Malgré des promesses d’accompagnement du public vers une meilleure gestion financière, l’enquête auprès des utilisateurs suggère que l’usage des applications bancaires a favorisé l’adoption d’une manière de faire ses comptes relativement éloignée des règles préconisées par la “financial literacy”. Loin de concourir à aligner les comportements individuels sur des formes d’anticipation et de planification des budgets, les outils de gestion bancaire permettent une auto-surveillance en temps réel tout en rendant possible une forte personnalisation des usages. Pour intégrer un positionnement inclusif et responsable au cœur des solutions innovantes, ces résultats invitent à articuler finement la conception des applications bancaires avec une connaissance des usages effectifs du grand public. Fort de cette conviction, et en concertation avec les équipes d’Orange Mobile Finance, un projet de recherche-action de conception d’un dispositif bancaire à visée éducative est aujourd’hui engagé en ce sens, dans le cadre d’une thèse en science de l’éducation [8]. La réflexion sur cet objectif ambitieux devra tenir compte des transformations en cours (massification de la consommation en ligne, digitalisation des nouveaux moyens de paiement et diminution du cash) et de leurs impacts sur les pratiques de comptabilité ordinaire. La marche reste haute pour que la restitution des données bancaires aux particuliers devienne un levier en matière de compétences financières, mais l’impressionnant succès des applications bancaires dans toutes les couches de population est un contexte encourageant.

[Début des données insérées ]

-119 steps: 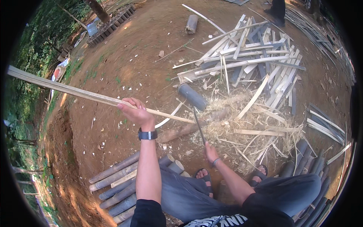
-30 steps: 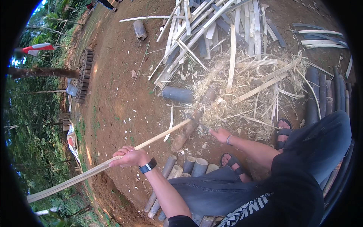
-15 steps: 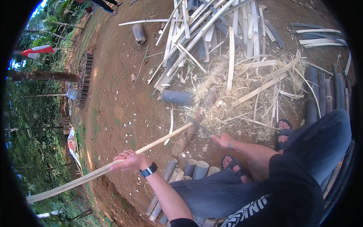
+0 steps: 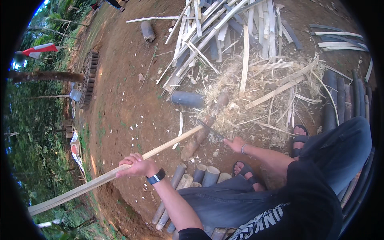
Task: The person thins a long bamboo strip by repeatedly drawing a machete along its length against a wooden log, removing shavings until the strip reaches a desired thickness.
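Observation:
A long pale bamboo strip [image 4: 166, 145] runs slantwise from the lower left up to a brown log [image 4: 191, 147] on the ground. My left hand [image 4: 138, 165], wearing a dark wristband, is closed around the strip partway along it. The strip's far end rests at the log. There a knife [image 4: 212, 130] with a dark, narrow blade crosses the strip's end. My right hand [image 4: 236, 145] is closed at the near end of the knife; its handle is hidden in my fingers.
Curly bamboo shavings [image 4: 256, 108] heap beyond the log, with a pile of split strips [image 4: 224, 30] behind. A dark bamboo piece [image 4: 187, 99] lies beside the shavings. Cut bamboo tubes [image 4: 211, 176] stand near my leg; bamboo poles [image 4: 331, 96] lie at the right.
Very little differs. My left hand and the strip sit slightly higher in view, and both grips stay the same. The knife remains across the strip's end.

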Tool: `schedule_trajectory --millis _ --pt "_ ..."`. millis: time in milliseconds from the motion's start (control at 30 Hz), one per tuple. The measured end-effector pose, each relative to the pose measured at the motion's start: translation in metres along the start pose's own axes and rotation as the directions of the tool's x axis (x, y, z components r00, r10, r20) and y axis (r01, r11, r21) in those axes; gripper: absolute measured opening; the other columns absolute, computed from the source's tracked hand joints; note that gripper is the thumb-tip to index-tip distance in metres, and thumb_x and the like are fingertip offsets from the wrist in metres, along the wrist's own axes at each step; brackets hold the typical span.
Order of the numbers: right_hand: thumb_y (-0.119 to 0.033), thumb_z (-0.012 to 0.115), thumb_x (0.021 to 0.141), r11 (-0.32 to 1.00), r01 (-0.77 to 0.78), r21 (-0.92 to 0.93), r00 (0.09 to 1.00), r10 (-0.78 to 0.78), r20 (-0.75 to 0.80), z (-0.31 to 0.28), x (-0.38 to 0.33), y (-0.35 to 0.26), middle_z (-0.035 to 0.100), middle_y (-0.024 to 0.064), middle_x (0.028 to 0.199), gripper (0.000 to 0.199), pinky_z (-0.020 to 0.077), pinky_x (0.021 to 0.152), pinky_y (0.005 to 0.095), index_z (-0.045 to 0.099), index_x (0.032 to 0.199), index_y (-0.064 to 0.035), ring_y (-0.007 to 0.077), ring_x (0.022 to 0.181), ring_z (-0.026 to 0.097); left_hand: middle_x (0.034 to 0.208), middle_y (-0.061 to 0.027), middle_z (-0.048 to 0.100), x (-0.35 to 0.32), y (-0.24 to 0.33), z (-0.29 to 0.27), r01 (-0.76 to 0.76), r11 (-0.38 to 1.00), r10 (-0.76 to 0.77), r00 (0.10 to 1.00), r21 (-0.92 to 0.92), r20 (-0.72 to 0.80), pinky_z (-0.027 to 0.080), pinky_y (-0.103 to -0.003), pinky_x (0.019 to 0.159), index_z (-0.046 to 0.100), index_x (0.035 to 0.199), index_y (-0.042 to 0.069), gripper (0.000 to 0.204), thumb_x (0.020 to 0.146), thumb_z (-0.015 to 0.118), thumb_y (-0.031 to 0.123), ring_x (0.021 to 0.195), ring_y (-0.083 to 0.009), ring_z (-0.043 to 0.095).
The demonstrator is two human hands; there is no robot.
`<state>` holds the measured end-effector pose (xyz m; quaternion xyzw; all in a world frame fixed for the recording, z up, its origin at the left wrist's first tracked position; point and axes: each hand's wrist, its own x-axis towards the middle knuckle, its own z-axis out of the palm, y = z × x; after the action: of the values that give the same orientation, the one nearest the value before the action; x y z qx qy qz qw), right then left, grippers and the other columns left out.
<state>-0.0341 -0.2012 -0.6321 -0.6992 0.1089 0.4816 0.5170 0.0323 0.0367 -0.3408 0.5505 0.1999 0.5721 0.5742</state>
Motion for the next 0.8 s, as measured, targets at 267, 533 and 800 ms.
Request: schedule_trajectory --millis 267,533,800 --pt "-0.065 0.053 0.08 0.919 0.372 -0.132 0.875 -0.394 -0.28 -0.039 -0.018 -0.046 0.062 0.022 0.065 0.074 0.049 0.064 0.0427 0.059 0.07 0.0078 0.0328 0.066 0.065 0.047 0.0039 0.025 0.014 0.001 -0.027 0.211 0.96 -0.103 0.875 -0.181 0.472 0.016 -0.021 0.039 0.03 0.063 0.016 0.052 0.093 0.036 0.057 0.039 -0.0071 0.023" --pt "-0.062 0.054 0.082 0.976 0.199 -0.093 0.938 -0.217 -0.271 -0.03 -0.043 -0.05 0.059 0.023 0.062 0.07 0.0475 0.06 0.0442 0.055 0.064 0.0055 0.0321 0.061 0.063 0.05 0.0031 0.027 0.025 -0.003 -0.026 0.266 0.937 -0.133 0.873 -0.228 0.469 0.017 -0.021 0.039 0.031 0.061 0.015 0.058 0.088 0.038 0.066 0.041 -0.0072 0.025" --pt "-0.057 0.041 0.091 0.78 0.587 0.217 0.808 -0.545 -0.225 0.045 -0.056 -0.082 0.048 0.0127 0.046 0.067 0.0391 0.05 0.0431 0.056 0.069 0.0038 0.0252 0.045 0.049 0.048 0.0027 0.027 0.033 -0.011 -0.029 0.287 0.927 -0.163 0.888 -0.242 0.429 0.018 -0.021 0.039 0.031 0.059 0.015 0.07 0.078 0.03 0.082 0.04 -0.0084 0.025"
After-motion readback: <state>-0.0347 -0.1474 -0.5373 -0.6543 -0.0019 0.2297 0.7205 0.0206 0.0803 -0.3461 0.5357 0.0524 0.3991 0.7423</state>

[1] Etude Fédération Banque Française-IFOP. Les Français, leur banque, leurs attentes, 2018.
[2] O. Feiertag, La bancarisation de la société française dans les années 1968, in Y. Marec et al. Les français et l’argent XIXe-XXIe, 2011.
[3] P. de Leusse, After Banking. Banques et confiance : la grande réconciliation digitale. Débats Publics éditions, 2019.
[4] B. Foucault, E. Le Huérou et F. Toutain, L’éducation financière, un levier de confiance pour les banques, Research Memo Orange, 2019.
[5] O. Nouhant et A.-S. Pharabod, Suivre ses dépenses sur mobile, Rapport de stage Orange, 2016
[6] D. Lupton, Self-tracking cultures: towards a sociology of personal informatics, OzCHI, 2014.
[7] J. Lazarus, L’ascension de la financial literacy, in S. Dubuisson-Quellier, Gouverner les conduites, 2016.
[8] A. Scherer, Conception d’un dispositif numérique d’éducation financière, à partir de l’analyse de l’activité des acteurs. Thèse en sciences de l’éducation, en cours.